Posta elettronica aziendale e metadati

Non sono poche le polemiche scaturite dal documento di indirizzo “Programmi e servizi informatici di gestione della posta elettronica nel contesto lavorativo e trattamento dei metadati”, pubblicato dall’autorità Garante per la protezione dei dati personali relativamente alla gestione della posta elettronica aziendale e metadati.

Il termine di 7 giorni e le prescrizioni in relazione alla necessità di un accordo sindacale o dell’autorizzazione dell’ispettorato del lavoro competente, ex Art. 4, co. 1 dello Statuto dei lavoratori, hanno destato l’agitazione dell’intero mondo imprenditoriale.
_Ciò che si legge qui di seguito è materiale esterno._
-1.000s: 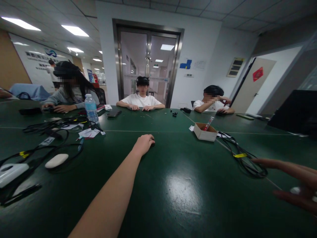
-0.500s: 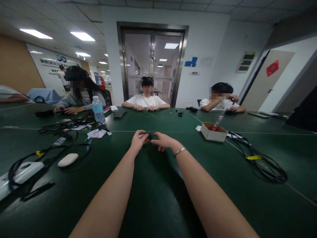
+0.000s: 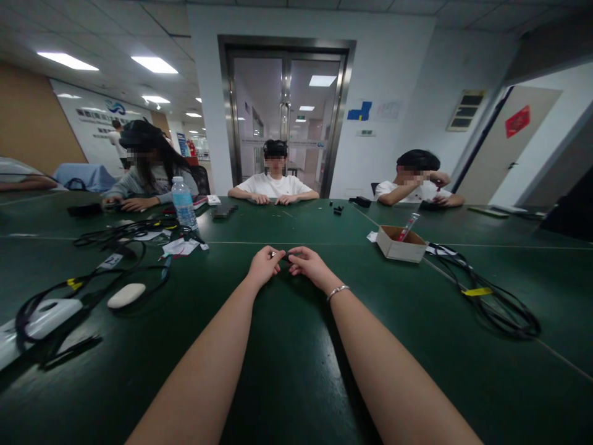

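Observation:
Both my arms reach out over the dark green table (image 3: 296, 371). My left hand (image 3: 264, 266) and my right hand (image 3: 309, 267) meet fingertip to fingertip near the table's middle. Between the fingers sits a small dark part (image 3: 285, 255), pinched from both sides; its shape is too small to make out. A thin silver bracelet (image 3: 337, 290) circles my right wrist.
A small cardboard box (image 3: 401, 243) with a red-capped tube stands at the right, black cables (image 3: 491, 296) beyond it. At the left lie tangled cables (image 3: 92, 266), a white oval object (image 3: 126, 295), paper labels and a water bottle (image 3: 184, 203). Three people sit at the far side.
A second ago only my left hand lay on the table and my right was far right. The right hand came in to meet the left; both have since shifted slightly nearer.

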Demonstrator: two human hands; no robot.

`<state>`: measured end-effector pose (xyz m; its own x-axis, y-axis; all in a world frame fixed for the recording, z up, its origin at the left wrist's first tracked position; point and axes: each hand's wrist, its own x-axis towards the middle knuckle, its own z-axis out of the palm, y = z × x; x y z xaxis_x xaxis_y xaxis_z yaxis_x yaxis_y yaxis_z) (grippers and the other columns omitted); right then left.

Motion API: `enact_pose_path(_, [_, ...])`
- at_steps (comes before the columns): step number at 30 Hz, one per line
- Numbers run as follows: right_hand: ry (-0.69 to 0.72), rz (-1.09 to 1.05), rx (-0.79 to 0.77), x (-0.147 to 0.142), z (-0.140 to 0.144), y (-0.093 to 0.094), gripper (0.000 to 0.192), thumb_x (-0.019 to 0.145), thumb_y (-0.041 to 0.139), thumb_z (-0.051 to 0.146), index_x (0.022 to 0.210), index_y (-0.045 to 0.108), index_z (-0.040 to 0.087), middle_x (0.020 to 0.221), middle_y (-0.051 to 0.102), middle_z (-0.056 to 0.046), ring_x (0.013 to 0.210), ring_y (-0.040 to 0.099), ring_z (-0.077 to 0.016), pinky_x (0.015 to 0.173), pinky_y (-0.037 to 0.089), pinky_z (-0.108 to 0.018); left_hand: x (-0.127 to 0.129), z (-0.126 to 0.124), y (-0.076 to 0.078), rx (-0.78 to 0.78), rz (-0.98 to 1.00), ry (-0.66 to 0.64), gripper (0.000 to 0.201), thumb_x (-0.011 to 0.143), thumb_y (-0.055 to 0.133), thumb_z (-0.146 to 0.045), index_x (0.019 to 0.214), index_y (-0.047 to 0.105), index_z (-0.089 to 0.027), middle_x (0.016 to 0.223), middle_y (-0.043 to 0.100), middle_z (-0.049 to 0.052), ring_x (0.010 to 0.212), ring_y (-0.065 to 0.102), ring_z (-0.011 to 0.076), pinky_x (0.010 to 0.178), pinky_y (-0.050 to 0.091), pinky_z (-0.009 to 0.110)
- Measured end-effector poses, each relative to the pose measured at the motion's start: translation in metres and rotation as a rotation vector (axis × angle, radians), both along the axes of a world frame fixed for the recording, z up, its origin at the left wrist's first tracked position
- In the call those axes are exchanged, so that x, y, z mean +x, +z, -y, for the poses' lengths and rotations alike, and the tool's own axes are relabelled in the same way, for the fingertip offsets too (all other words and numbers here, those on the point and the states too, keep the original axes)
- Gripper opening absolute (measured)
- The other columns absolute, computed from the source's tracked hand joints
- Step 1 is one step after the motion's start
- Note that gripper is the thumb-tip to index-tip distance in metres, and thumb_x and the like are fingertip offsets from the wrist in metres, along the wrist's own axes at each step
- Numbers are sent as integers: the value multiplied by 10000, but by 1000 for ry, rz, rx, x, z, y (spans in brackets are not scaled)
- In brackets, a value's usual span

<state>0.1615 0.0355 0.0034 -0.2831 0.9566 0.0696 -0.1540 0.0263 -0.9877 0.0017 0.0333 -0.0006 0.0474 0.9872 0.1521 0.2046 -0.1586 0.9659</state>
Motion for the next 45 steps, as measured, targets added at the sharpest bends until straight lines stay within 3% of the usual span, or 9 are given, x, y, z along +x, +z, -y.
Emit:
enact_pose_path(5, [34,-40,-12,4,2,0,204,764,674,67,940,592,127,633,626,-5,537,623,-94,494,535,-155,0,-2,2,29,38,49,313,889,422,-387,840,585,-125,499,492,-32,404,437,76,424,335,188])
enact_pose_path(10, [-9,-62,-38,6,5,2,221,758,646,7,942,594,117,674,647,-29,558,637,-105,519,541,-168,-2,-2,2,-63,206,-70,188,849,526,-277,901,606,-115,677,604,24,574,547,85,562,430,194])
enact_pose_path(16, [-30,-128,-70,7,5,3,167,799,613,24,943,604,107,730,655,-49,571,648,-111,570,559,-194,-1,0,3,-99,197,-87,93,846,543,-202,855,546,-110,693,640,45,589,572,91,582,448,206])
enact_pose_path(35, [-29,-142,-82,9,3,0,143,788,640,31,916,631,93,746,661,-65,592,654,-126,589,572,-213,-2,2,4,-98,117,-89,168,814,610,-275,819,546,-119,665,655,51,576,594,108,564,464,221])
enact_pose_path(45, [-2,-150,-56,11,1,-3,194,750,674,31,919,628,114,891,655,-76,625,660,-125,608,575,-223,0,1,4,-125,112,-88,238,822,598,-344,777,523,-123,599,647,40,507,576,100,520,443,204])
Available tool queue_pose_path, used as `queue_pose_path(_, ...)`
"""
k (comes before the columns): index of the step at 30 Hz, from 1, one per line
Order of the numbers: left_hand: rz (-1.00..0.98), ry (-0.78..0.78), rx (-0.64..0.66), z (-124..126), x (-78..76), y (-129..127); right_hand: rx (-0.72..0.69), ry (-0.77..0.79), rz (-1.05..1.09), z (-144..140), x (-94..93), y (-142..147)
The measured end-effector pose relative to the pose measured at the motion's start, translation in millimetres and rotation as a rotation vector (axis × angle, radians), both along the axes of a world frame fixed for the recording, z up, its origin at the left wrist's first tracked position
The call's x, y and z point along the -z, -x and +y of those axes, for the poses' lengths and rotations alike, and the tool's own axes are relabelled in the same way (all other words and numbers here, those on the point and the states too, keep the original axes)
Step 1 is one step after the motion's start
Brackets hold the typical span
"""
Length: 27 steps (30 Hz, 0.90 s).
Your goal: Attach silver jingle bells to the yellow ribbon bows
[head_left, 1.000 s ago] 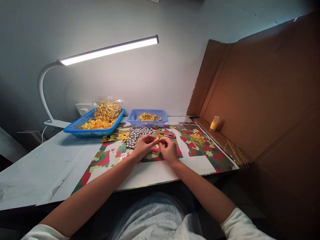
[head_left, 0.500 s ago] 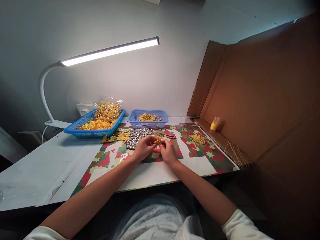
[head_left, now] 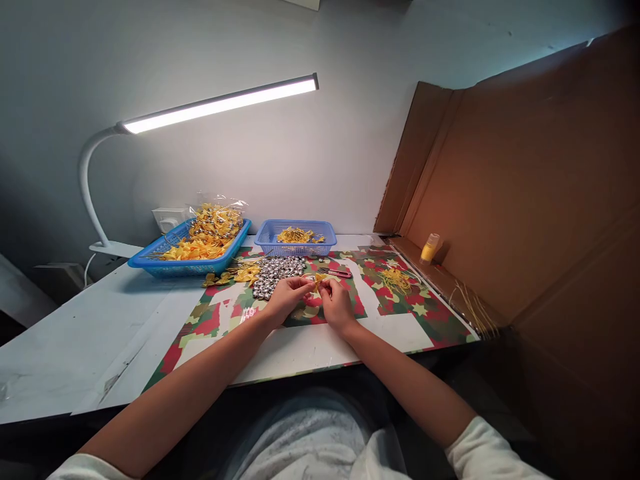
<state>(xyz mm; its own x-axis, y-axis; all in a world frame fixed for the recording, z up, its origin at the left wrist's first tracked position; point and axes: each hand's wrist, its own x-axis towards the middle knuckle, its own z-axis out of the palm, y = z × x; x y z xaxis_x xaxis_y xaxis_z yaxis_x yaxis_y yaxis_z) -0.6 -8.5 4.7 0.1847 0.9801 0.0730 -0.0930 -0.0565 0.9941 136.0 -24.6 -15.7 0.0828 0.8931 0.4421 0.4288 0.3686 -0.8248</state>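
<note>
Fingertips together, my left hand (head_left: 287,300) and my right hand (head_left: 337,304) pinch a small yellow ribbon bow (head_left: 317,281) between them, just above the patterned sheet. A shiny silver spot shows beside it at the left fingertips, too small to name. Behind my left hand lies a heap of silver bells (head_left: 277,272). Loose yellow bows (head_left: 246,271) with thin stems are left of the bells. Red-handled thread snips (head_left: 337,273) rest just beyond my right hand.
At the back left a blue basket (head_left: 170,268) holds yellow bows and a clear bag. A smaller blue basket (head_left: 295,248) stands behind the bells. Yellow cords (head_left: 397,281) lie to the right, near a yellow bottle (head_left: 429,249) and a cardboard wall (head_left: 510,167). A lamp (head_left: 220,103) hangs above.
The loop of yellow cord that stood up at my left fingers is no longer visible. My left fingers have closed in and straightened toward the bow; my right hand has barely moved.
</note>
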Motion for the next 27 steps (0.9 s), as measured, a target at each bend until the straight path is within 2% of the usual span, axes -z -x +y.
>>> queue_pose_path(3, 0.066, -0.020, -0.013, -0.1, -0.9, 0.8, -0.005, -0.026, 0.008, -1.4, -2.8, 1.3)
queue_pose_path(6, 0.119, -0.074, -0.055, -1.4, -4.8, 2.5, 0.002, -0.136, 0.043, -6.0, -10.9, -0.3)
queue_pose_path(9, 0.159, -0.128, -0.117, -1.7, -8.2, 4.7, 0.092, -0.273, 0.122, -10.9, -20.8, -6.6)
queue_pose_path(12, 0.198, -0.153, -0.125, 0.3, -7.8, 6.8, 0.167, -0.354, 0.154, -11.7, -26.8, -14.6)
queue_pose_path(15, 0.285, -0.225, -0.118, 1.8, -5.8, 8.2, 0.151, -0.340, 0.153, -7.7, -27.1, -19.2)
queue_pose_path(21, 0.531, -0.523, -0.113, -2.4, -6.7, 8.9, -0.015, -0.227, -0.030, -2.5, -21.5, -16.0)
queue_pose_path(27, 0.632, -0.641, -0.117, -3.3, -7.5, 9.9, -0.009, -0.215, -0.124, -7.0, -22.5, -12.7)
Nel contesto attuale, c’è una sola parola da professare: calma.

Ogni sistema di gestione della protezione dei dati affonda le sue radici all’interno del principio di accountability del Titolare del trattamento e, anche in questo caso, sono la responsabilizzazione e le valutazioni del titolare a esser dirimenti in una scelta che sia pienamente conforme ai principi di cui all’Art. 5 del GDPR.

L’utilizzo della posta elettronica aziendale e la conservazione dei relativi metadati risultano spesso essenziali allo svolgimento dell’attività d’impresa, si pensi a mere esigenze di sicurezza della rete o anche alla certezza di rapporti giuridici, ricostruibili con il contributo essenziale (anche) dei metadati delle conversazioni intrattenute.

Eliminare i metadati della corrispondenza elettronica potrebbe concretamente vanificare la tutela delle esigenze del datore di lavoro, in quei limitati casi di accesso.

Inoltre, fermi restando gli obblighi di divieto di controllo dell’attività lavorativa del dipendente, la qualificazione della fattispecie pare sposarsi maggiormente con i normali strumenti utilizzati per rendere la prestazione lavorativa, svincolati dall’obbligo di cui al comma 1 dell’art. 4 dello Statuto dei lavoratori, piuttosto che da un mezzo di potenziale controllo della stessa.

Conclusioni

Lo stato dell’arte è il seguente: “Per rispondere alle numerose richieste di chiarimenti ricevute, il Garante ha dunque deciso di differire l’efficacia del documento di indirizzo e promuovere una consultazione pubblica di 30 giorni sulle forme e modalità di utilizzo che renderebbero necessaria una conservazione dei metadati superiore a quella ipotizzata nel documento di indirizzo.”